Already it is in the balance whether the government can gain a majority at the TUC and Labour Party conferences for their policies. Cousins and the T&GWU are opposed. The NUM, USDAW and many others including “white collar unions,” have rejected the incomes policy and freeze.
When unemployment, which has already increased slightly in July, begins to rise up to the expected 600,000, then the opposition of the workers will become manifest. A section of the left wing Labour Members of Parliament have voted against the policy. But Wilson has a case when he argues that on the present economic system the alternatives offered by the left opposition MPs are no solution. Cousins argues for increased productivity. But with present world conditions this will mean increased unemployment.
Other capitalist governments are introducing similar measures and threaten to catch the “English” sickness in the economy. They are increasing productivity and beginning to meet resistance from their own workers. Sweden, the “model” for relations between the classes was recently at the point of a threatened general strike. Increased modernisation means. increased expenditure on capital equipment and after a period, a fall in the rate of profit. Hence the attempt to hold down and decrease the share of the working class in what they produce in all the capitalist countries.
Cousins has objected to the attempt of the Labour leaders to make the unions part of the capitalist state machine. Those union leaders supporting this process will soon be compelled to come out in opposition by the pressure of their members.
Woodcock, the general secretary of the TUC, and Cousins, have come out for more workers’ participation in the management of the nationalised industries and of private industry. This is an indication of the mood they expect to develop within the working class in the coming period.

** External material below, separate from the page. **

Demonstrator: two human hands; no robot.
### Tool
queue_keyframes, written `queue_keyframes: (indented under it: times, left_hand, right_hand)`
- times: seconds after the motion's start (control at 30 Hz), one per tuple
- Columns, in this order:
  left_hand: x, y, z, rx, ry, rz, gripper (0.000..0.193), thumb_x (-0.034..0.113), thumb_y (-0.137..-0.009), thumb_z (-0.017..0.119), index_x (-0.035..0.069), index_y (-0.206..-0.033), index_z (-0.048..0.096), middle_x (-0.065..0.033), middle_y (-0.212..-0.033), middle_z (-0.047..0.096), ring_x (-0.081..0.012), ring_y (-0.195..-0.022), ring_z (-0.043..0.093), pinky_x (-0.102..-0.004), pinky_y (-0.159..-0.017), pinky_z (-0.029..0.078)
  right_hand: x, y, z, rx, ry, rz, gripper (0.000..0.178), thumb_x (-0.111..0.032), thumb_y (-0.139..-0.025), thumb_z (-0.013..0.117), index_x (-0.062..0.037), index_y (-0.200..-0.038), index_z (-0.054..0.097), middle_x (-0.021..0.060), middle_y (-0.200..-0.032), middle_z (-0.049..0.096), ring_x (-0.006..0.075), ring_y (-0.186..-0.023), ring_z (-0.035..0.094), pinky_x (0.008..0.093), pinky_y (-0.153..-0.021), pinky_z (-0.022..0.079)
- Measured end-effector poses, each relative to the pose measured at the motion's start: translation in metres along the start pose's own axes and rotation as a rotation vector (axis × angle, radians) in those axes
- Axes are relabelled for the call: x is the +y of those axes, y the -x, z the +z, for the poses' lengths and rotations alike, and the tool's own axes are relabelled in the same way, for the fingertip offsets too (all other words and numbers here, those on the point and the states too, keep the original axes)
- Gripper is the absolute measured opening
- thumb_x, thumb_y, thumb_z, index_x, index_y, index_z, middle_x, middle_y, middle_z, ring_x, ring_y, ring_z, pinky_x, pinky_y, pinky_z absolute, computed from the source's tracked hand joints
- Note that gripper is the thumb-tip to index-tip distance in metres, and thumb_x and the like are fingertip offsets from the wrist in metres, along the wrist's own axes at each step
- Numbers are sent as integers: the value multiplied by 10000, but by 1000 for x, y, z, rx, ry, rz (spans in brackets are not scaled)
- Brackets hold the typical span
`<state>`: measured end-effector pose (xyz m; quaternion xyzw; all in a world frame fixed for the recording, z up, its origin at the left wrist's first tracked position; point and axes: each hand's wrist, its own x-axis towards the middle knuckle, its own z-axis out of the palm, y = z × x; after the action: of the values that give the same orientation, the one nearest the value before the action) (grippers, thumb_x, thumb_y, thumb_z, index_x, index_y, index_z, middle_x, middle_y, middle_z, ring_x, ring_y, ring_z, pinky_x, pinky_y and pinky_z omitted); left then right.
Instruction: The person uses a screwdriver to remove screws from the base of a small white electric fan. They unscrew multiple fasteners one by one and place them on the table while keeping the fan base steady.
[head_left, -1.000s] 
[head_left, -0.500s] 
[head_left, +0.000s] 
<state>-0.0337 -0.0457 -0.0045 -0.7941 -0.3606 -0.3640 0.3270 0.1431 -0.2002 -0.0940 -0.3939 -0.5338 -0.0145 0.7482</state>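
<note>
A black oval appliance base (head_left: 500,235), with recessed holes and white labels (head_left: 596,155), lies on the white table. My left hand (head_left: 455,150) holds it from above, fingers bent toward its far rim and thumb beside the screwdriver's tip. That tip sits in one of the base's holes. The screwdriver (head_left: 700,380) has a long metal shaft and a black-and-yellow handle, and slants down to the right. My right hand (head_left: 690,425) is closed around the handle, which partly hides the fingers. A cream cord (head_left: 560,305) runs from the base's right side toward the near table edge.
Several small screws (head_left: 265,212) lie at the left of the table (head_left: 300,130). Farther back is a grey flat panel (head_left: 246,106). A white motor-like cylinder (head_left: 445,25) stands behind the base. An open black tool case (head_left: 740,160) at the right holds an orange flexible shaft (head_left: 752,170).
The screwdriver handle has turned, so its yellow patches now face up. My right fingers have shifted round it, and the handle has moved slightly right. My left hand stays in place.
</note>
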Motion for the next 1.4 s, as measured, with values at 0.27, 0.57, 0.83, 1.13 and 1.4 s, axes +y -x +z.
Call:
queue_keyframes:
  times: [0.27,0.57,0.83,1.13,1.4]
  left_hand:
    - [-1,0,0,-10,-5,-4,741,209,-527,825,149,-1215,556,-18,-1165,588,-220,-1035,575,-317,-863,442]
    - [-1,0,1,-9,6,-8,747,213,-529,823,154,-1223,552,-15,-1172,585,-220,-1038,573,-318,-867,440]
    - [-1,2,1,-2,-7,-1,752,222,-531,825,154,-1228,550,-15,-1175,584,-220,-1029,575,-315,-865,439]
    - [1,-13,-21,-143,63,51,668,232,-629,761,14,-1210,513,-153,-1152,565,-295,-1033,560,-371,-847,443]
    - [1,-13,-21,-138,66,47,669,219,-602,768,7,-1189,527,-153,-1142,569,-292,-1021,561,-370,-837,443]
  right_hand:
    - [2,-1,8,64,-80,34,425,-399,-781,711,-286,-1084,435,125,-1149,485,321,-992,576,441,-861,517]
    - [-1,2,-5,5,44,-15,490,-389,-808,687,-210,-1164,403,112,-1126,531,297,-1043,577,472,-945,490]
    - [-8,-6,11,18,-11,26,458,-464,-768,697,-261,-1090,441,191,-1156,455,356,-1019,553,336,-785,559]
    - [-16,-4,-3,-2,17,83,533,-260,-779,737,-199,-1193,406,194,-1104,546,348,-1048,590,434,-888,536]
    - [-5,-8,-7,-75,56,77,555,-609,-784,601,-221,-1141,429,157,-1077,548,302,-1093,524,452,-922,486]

But mere words in isolated speeches mean very little. It is a question of mobilising trade union branches, shop stewards’ committees and constituency parties as a start. It is a question of a mass campaign of explanation to the working class that British capitalism is diseased. It needs a surgical operation, the taking over of the “commanding heights of the economy” with compensation on the basis of need only. Then with the banks, insurance companies and private monopolies nationalised, it would be possible to organise the resources of the nation democratically, and get the “incentive” for a great increase in production by lowering hours and increasing pay. The mass of the people could discuss the entire plan, with the working class as the leading force. This is the programme Labour’s left must adopt.